▶ Aim of the task: The expected output is exactly the lines below, starting at the line with "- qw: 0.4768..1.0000" and ending at the line with "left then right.", both included; no other line belongs in it.

▶ Collected data:
§ §
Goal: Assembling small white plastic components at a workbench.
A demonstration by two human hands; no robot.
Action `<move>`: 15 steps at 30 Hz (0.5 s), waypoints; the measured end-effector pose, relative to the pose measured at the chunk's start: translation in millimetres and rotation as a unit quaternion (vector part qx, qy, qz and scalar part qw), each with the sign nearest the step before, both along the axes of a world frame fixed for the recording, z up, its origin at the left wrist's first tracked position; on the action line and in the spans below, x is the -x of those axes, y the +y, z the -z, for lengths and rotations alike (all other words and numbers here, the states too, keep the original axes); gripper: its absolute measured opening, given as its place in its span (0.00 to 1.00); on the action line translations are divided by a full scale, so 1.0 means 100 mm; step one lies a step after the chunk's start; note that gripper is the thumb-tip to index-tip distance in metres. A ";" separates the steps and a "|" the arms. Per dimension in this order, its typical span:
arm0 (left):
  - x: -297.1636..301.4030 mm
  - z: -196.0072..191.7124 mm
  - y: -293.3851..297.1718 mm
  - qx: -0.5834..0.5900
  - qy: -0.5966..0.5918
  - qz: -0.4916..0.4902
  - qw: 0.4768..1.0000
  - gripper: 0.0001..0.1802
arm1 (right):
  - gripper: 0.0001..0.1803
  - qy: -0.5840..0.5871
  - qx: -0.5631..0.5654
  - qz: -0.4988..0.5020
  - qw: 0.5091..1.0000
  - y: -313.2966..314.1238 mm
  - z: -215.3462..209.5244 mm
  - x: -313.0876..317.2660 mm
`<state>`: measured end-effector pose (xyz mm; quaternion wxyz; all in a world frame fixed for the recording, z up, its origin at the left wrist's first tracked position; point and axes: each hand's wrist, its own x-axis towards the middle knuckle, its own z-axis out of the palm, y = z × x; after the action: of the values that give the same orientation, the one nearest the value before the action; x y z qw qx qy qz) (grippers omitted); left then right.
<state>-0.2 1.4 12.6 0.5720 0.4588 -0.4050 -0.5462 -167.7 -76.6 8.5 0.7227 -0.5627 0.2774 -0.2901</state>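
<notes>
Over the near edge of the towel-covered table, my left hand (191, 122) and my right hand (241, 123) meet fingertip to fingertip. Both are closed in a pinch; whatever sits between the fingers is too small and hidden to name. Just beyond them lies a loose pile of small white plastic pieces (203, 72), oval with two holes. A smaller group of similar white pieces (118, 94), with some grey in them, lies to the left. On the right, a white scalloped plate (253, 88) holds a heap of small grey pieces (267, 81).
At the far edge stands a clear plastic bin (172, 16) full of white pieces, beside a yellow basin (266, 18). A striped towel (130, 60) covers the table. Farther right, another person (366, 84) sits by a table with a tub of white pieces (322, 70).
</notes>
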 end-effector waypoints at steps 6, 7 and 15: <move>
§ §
▶ Response area:
  - qw: 0.4768..1.0000
  - gripper: 0.0001..0.1802
arm1 (right):
  - gripper: 0.0001..0.1803
  - qy: -0.5840..0.5871
  - qx: -0.5631..0.5654
  - qz: -0.4988..0.5020
  - qw: 0.5091..1.0000
  - y: -313.2966..314.1238 mm
  - z: -215.3462..209.5244 mm
  - x: -313.0876..317.2660 mm
`<state>`: measured end-effector pose (xyz mm; quaternion wxyz; all in a world frame fixed for the recording, z up, its origin at the left wrist's first tracked position; point and axes: each hand's wrist, its own x-axis towards the middle knuckle, its own z-axis out of the palm, y = z × x; after the action: of the values that give the same orientation, the one nearest the value before the action; x y z qw qx qy qz) (grippers omitted); left then right.

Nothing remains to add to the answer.